Inventory Management – How to track your inventory (Part 3)
Topic: Double-entry Bookkeeping,How-to,Inventory Management,Tips & Tricks | Comments Off on Inventory Management – How to track your inventory (Part 3)
In Part 2 of our Inventory Management series, I showed you how easy it is to import your items or start tracking inventory for the items you already have in your WorkingPoint account. And that is a great start to tracking your inventory! To maintain accurate inventory records for costing and valuation, you need to keep on tracking.
Starting with Bills
Whenever you purchase an item from a vendor and they provide you with a bill to pay them later, use the bill form to record the purchase. You can record non-inventory items, like shipping, in the Bookkeeping Account fields. But when you purchase items you track inventory for, check the “This bill contains items to add to inventory” checkbox. Item fields will appear so you can enter in the item, the cost of the item, and how many you purchased.
Behind the scenes WorkingPoint will manage your inventory: adding the quantity to your Available Quantity and adjusting your Average Cost, if necessary.
About Average Cost
Average Cost is a method of calculating the value of inventory. When you track inventory for an item you keep in stock, WorkingPoint uses the Inventory Assets account to record how much you paid for item(s) and tracks how many you have available to sell.
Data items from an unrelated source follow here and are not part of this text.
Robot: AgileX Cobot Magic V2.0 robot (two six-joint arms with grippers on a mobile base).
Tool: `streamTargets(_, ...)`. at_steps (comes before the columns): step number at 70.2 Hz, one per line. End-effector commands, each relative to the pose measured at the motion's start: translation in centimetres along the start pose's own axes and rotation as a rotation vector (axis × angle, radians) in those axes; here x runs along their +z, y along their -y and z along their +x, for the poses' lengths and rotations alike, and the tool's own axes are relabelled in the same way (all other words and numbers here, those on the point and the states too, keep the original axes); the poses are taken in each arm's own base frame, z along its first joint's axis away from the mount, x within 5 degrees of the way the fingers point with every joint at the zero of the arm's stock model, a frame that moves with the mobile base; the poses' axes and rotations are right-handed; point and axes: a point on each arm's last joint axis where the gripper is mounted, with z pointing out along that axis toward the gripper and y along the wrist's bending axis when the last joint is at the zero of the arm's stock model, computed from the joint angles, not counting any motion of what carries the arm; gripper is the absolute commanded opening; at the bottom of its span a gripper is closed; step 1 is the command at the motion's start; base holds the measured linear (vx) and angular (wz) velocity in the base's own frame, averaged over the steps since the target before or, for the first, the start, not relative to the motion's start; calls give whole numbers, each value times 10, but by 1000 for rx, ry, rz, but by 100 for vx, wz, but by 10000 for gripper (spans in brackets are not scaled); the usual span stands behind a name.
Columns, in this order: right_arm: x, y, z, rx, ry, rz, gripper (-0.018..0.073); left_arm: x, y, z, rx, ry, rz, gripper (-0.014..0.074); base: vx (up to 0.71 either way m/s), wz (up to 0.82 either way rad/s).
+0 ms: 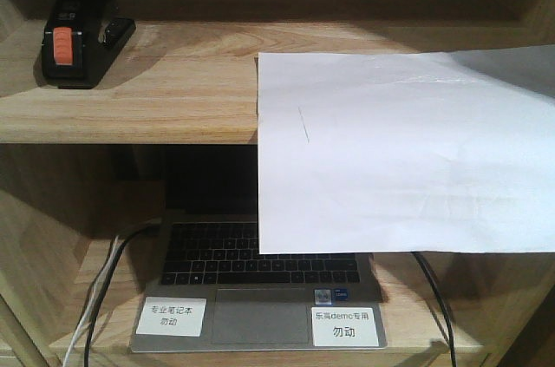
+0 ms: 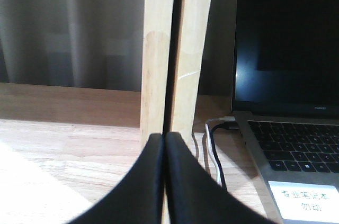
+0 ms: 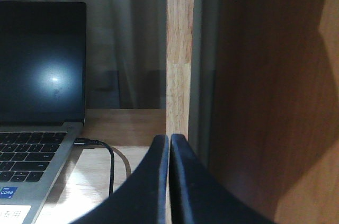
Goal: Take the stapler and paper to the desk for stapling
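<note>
left gripper [image 2: 164, 136]: the two black fingers are pressing flat against each other and gripping nothing. it is pointing at a wooden upright [image 2: 159, 49] just ahead, low over a light wood surface that is probably the desk [image 2: 58, 150]. the open laptop [image 2: 288, 75] is sitting to the right.

right gripper [image 3: 169, 138]: its fingers are likewise pinching together and carrying nothing. it is facing a second upright [image 3: 180, 49] beside a brown side panel [image 3: 265, 75], and a black cable [image 3: 110, 160] is lying to its left.

the stapler [image 1: 78, 37] is sitting at the far left of the upper shelf [image 1: 173, 89], orange patch facing the camera. the paper [image 1: 399, 150] is lying on the right of that shelf, with its near part hanging over the front edge and covering the laptop screen. the two items are lying well apart.

judgement: neither item is being held, so the step in hand is the reach up to the shelf.
- spread each jaw pair before approaching.
- raise each arm clear of its upright and the cable.
- pinch the paper at its overhanging edge, where both faces are free.
- close on the stapler across its narrow body, since a nudge may be pushing it deeper.
</note>
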Motion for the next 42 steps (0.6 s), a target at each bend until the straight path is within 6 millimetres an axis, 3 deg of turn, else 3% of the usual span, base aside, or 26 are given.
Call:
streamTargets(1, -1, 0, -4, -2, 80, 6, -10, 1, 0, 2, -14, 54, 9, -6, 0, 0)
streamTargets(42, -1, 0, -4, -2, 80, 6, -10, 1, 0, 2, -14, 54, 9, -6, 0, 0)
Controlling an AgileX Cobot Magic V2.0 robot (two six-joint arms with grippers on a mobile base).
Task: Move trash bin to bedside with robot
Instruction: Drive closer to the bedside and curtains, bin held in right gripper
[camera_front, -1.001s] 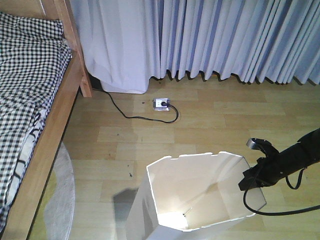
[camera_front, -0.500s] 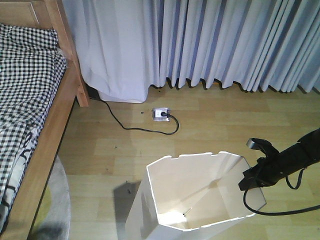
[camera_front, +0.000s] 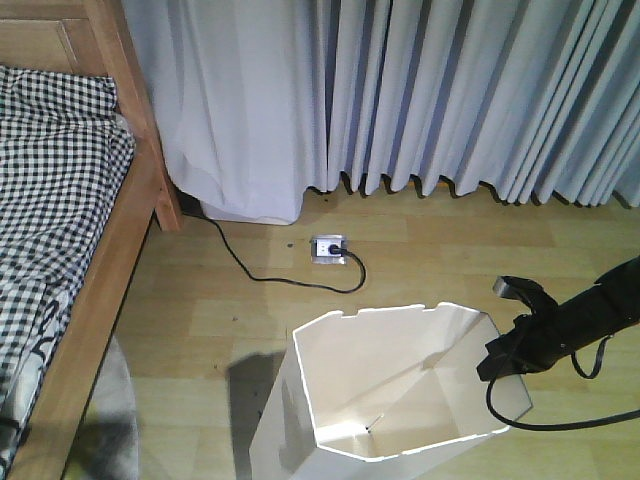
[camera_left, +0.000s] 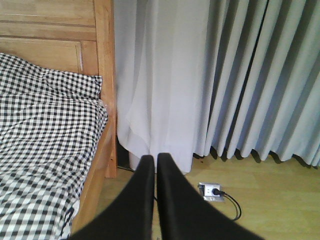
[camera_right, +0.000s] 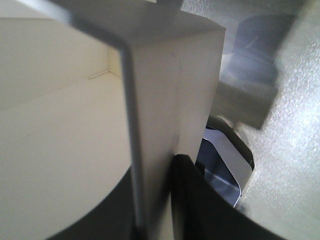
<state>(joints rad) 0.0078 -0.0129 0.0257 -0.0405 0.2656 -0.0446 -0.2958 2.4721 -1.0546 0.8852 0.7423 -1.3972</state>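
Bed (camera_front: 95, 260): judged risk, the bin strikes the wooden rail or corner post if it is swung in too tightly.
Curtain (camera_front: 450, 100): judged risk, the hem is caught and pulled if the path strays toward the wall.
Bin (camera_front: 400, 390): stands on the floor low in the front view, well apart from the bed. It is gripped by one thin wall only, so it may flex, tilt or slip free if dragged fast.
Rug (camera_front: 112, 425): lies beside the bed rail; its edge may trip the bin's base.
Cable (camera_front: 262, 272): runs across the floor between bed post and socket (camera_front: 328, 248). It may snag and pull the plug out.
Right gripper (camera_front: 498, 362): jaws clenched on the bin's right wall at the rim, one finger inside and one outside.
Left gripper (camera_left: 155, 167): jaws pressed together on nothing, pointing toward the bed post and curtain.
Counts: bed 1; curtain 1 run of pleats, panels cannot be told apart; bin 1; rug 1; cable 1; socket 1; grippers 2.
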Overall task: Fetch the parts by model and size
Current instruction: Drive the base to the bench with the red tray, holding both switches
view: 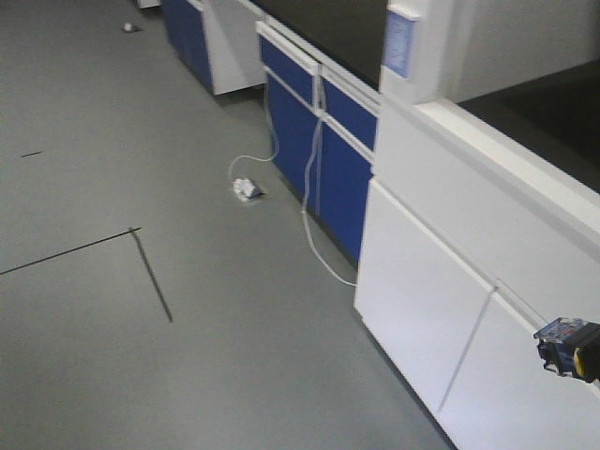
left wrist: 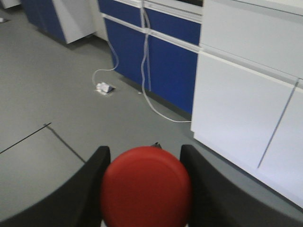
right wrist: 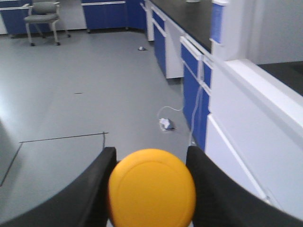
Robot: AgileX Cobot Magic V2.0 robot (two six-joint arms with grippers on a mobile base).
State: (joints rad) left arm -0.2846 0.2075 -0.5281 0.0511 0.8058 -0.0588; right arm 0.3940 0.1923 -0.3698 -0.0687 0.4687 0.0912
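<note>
1. Pinches the red-capped switch [left wrist: 146,187] in the left claw [left wrist: 144,152]; round red cap turned toward the wrist camera, filling the gap between the two dark fingers [left wrist: 87,191] (base hidden behind the cap).
2. Pinches the yellow-capped switch [right wrist: 151,189] in the right claw [right wrist: 150,156] in the same manner: yellow cap toward the camera, one dark finger close on each side, base out of sight.
3. Holds both switches in the air above the grey floor [view: 141,356].
4. Catches what looks like the yellow-capped switch [view: 565,347] at the right edge of the front view: dark body, clear blue bottom, a strip of yellow, cut off by the frame, in front of a white cabinet door [view: 422,309].
5. Faces a run of cabinets along the right: blue cabinet doors [view: 328,178] farther off, white ones nearer, a dark table [view: 337,28] top above them.
6. Shows white cables [view: 307,230] hanging down the blue doors and trailing onto the floor, one curling to a small white object [view: 247,188] lying just beside the doors (too blurred to tell what).
7. Shows a thin dark line [view: 150,272] bending at a corner on the floor, well apart from the cabinets.
8. Shows a grey chair [right wrist: 42,16] far back in the right wrist view, standing near more blue cabinets.
</note>
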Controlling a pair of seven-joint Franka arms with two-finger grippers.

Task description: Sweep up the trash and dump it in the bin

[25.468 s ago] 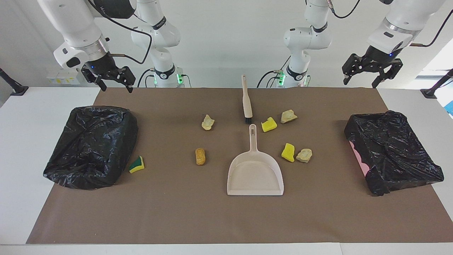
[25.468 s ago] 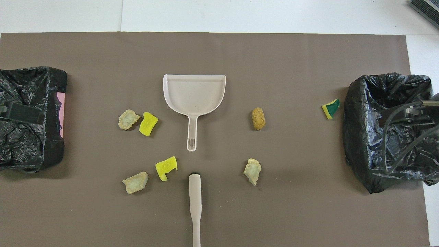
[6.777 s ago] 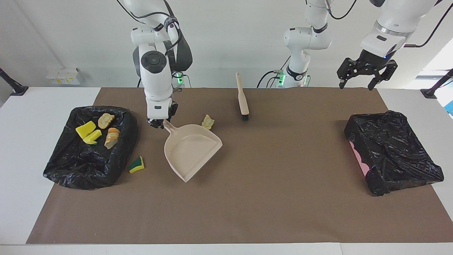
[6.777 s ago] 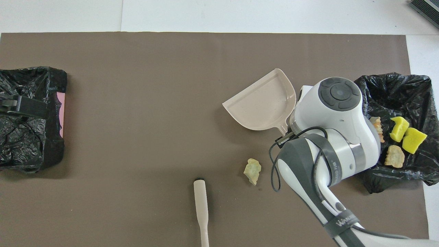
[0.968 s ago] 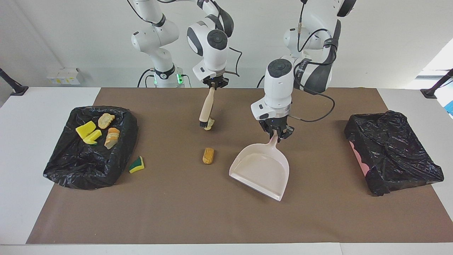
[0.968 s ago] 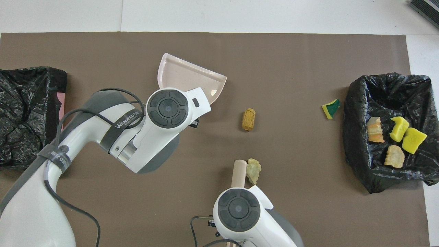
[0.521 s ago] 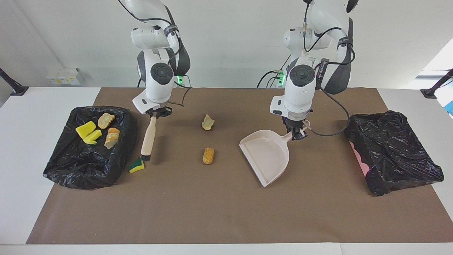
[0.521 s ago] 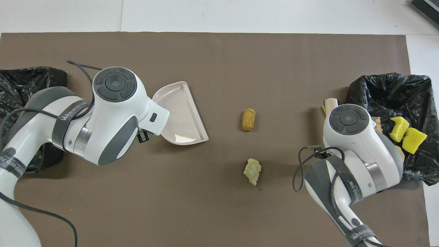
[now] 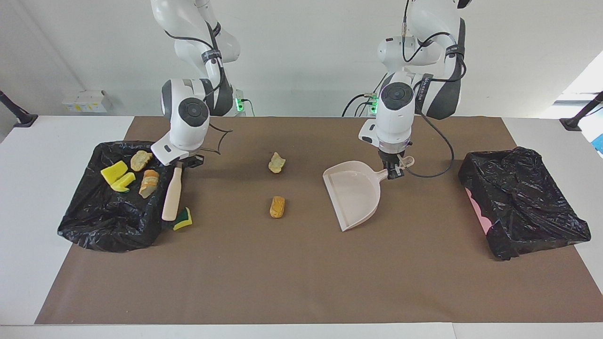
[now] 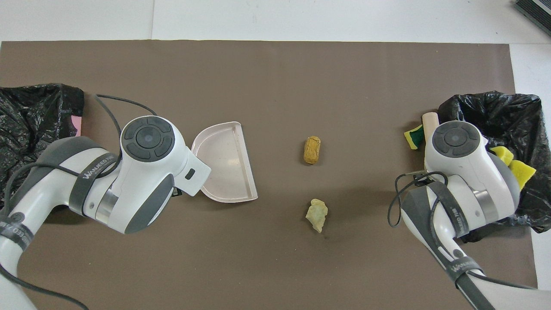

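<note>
Two Franka arms work over a brown mat point(image 9: 301, 282) laid on a white table point(image 9: 28, 197). The right gripper point(image 9: 181, 162), at the right arm's end of the table, is clamped on the handle end of a beige brush point(image 9: 171, 193), which slants down beside the black-lined bin point(image 9: 94, 226) so that its bristle end touches the green-and-yellow sponge point(image 9: 183, 219) lying on the mat just beside that bin; in the overhead view only the tip of the brush point(image 10: 428, 120) and part of the sponge point(image 10: 413, 137) show past the arm. In this bin lie two yellow sponge blocks point(image 9: 116, 176), a pale beige lump point(image 9: 140, 160) and a pale orange-tinged piece point(image 9: 150, 182). The left gripper point(image 9: 394, 168), over the mat toward the left arm's end, is closed on the handle of the beige dustpan point(image 9: 353, 190), whose open mouth faces the middle of the table; whether the pan's lip touches the mat cannot be told. On the middle of the mat, between brush and dustpan, lie the orange-brown bun point(image 9: 277, 207) and, nearer to the robots, a second pale beige lump point(image 9: 276, 162), apart from each other and from both tools. A second black-lined bin point(image 9: 523, 202), with a pink wall showing at one side, stands at the left arm's end of the table.
</note>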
From the Inventory Asset account, you can see the value of all the items in stock at a glance. You can also find the value of your items on the Balance Sheet report.
The average cost of an item is calculated by dividing the total cost of the items you currently have in stock by the total number of units for sale. WorkingPoint automatically changes the Average Cost based on adjustments and purchase you make for the same item, but at a difference price. You can find the average cost of an item on the item’s detail page and on the Items List.
Same Goes When Recording Expenses
When you buy items and pay for them at the same time, you can use the Record Expense form to record your purchase. Check the “This purchase contains items to add to inventory” checkbox and enter in the quantity and cost for each item you want to track the inventory for. WorkingPoint will calculate your new Average Cost and update your Available Quantity accordingly.
On the Flip Side
When you sell your items, be sure to add the item to the invoice and WorkingPoint will reduce the quantity available to account for what you sold. This keeps your inventory counts up-to-date and a couple other things happen now too.
Tracking your Sales
When you set up an item (whether it is inventory tracked or not), you specified how you want to keep track of the sales by selecting a Revenue account from your Accounts List. In this account, WorkingPoint will record the sales of the item. So when you run your Income Statement report, you can see the value of your sales by account.
Tracking your Cost of Sales
If the item is inventory tracked, WorkingPoint will also record the cost of sales for the item. WorkingPoint has set up an account for you to track this value: It is called the Cost of Goods Sold (COGS). COGS is a subaccount of Cost of Sales and appears on your Accounts List as Cost of Sales: Cost of Goods Sold. This account keeps track of how much it cost to sell your items and is recorded whenever you sell an inventory-tracked item. The benefits of recording COGS is that when you run an Income Statement, you can see what your actual Gross Profit is, that is –what you really made from your sales after you take into account what it cost you to buy the goods you sold.
Sample Income Statement
Here you can see that this company sold $120.00 worth of goods (Revenue>Sales) and it cost them $35.00 for the goods (Cost of Sales > Cost of Goods Sold). So their Gross Profit is $85.00.
As you record the comings and goings of your items through bills and invoices, WorkingPoint will keep your item records updated. Keeping accurate inventory levels is important to managing your business: you will know the value of the inventory you have on hand, which is important to the IRS; you will know what you have on hand, which is important for managing customer orders and your cash; and knowing your cost of sales is important if you want to know your Gross Profit and if you want to reduce your tax liability, since COGS is deductable.